John Ramsey Jr. works on a customer's lawn in the Promenade Oaks subdivision in Atlanta. (JOEY IVANSCO/ 2006 AJC FILE)
Will said that bans or strict regulations on leaf blowers will impact contractors who are just trying to earn a living. Those who mow, edge and clean up other people’s lawns — often immigrants — are existing paycheck to paycheck. The equipment makes it quicker and cheaper to give your yard that sought-after groomed look. Hand those workers a rake and your landscaping bill will go up. Or maybe they’ll be out of work.
On the noise issue, Will said the industry was able to lessen leaf blowers’ noise levels from 77 decibels at 50 feet two decades ago to a current 65 decibels. And the industry is always trying to improve, he said. The old ones, he admits, can be noisy and dirty.

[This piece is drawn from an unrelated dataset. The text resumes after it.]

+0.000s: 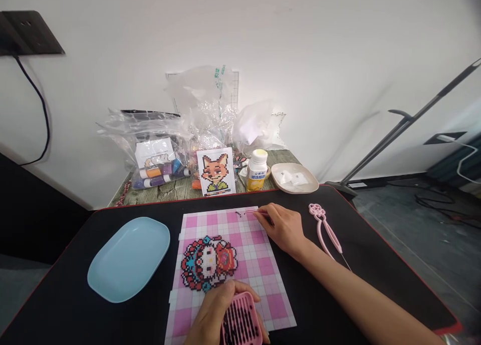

Will, who lives in Nicholson, northeast of Atlanta, can understand people’s frustration. He likes to go out in his backyard and have a beer or a glass of whiskey but has a neighbor with a noisy blower who likes to keep his yard spotless. Will appreciates his neighbor’s attention to detail but “it gets a little irritating,” he said.
Now, I must add a confession. I have an old ECHO backpack blower that I use to blow off my driveway and the leaves from under the bushes. I still rake the lawn because, being a procrastinator, I wait until a bunch of leaves are down, and I believe a brisk effort with a wide fan rake can beat a leaf blower.
But I have to say, I love my leaf blower. I just hate other people’s.